The euro and most other currencies initially rose in response to the GDP miss, then fell on the core PCE rise to 3.7% and frothy 5.1% services prices ex energy and housing, a metric Chair Jerome Powell has mentioned as a gauge of embedded inflationary pressures.

But EUR/USD rose 0.3% after rebounding from its lows that held Wednesday's 1.0678 low, as the U.S. soft landing and dollar exceptionalism narrative came under review. Keep in mind the Q1 GDP drag from inventories and below trend government spending may set the stage for rebounds in Q2. And growth in personal income increased more than in Q4.

EUR/USD's 1.0741 high on EBS Thursday retraced half of April's 1.0885-601 slide.
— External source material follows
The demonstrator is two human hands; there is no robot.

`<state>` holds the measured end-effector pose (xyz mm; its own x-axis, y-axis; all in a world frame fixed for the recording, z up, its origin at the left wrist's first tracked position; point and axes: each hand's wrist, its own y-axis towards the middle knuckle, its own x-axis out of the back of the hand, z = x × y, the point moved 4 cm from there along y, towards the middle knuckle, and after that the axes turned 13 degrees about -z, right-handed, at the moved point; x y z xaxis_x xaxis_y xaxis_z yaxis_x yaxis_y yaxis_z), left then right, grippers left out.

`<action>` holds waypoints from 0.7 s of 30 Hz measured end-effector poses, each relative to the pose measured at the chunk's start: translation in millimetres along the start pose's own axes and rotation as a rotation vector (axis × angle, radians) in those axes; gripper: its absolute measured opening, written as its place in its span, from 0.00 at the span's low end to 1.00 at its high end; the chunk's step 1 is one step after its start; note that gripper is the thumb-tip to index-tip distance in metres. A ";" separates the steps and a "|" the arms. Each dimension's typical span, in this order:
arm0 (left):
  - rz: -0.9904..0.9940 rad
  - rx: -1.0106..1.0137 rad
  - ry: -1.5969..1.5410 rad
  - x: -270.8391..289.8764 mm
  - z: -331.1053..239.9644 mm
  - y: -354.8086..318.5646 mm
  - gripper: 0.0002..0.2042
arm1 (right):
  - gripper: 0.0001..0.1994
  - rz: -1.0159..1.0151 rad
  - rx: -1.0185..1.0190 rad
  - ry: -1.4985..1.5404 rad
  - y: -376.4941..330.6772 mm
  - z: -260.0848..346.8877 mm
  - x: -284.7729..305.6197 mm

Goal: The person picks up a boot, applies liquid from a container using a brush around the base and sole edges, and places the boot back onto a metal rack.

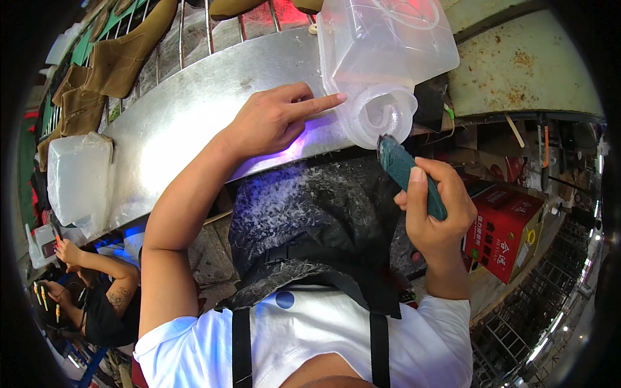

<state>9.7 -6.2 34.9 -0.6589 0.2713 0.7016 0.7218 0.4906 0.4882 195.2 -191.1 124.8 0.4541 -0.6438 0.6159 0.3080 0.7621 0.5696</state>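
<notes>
Left arm: bare, rising from the lower left, elbow bent, forearm slanting up and right.
Left hand (275, 119): palm down, index finger stretched straight to the right, the other 3 fingers curled under, thumb tucked along the side.
Right arm: bare forearm, upright, coming up from the lower right below a short white sleeve.
Right hand (436, 210): closed in a fist-like grip, thumb laid flat along the top, pointing up and left.

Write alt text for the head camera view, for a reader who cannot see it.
A person's left hand presses a translucent plastic container against a metal workbench, index finger on its neck, while the right hand holds a dark green trimming knife to its round opening. White plastic shavings cover the black apron.
</notes>
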 end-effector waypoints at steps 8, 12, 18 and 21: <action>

A further recovery might need Friday's March U.S. core PCE, income and spending data to be softer than forecast.

USD/JPY rose 0.13% in the face of rising Treasury-JGB yields spreads, but with gains moderated ahead of Friday's BoJ meeting where what, if anything, might be done to stem the yen's slide and risk of imported inflation will be the focus.

The MoF has yet to make good on repeated threats to support the yen, which markets had thought might happen in defense of the 155 level that prices now trade above. Those threats were further weakened by comments Wednesday from an LDP official that the party is not yet actively discussing what yen levels would be deemed worth intervention, though 160 or 170 might be eyed.

Adding to uncertainty about intervention was U.S. Treasury Secretary Janet Yellen on Thursday noting that dollar strength is due to economic divergence, and that interventions by other governments in currency markets is acceptable only in rare and extraordinary circumstances. Hardly a green light for the MoF to step in soon.

Sterling rose 0.4%, with the FTSE 100 hitting a record high and being the only major European equity index not in the red. That despite British retailers suffering their worst April for sales since 2020, although the timing of the Easter holidays could be to blame, a CBI survey showed on Thursday.

The market is pricing in 42bp of BoE rate cuts by year-end versus 35bp by the Fed, 61bp by the ECB and 22bp of hikes from the BoJ.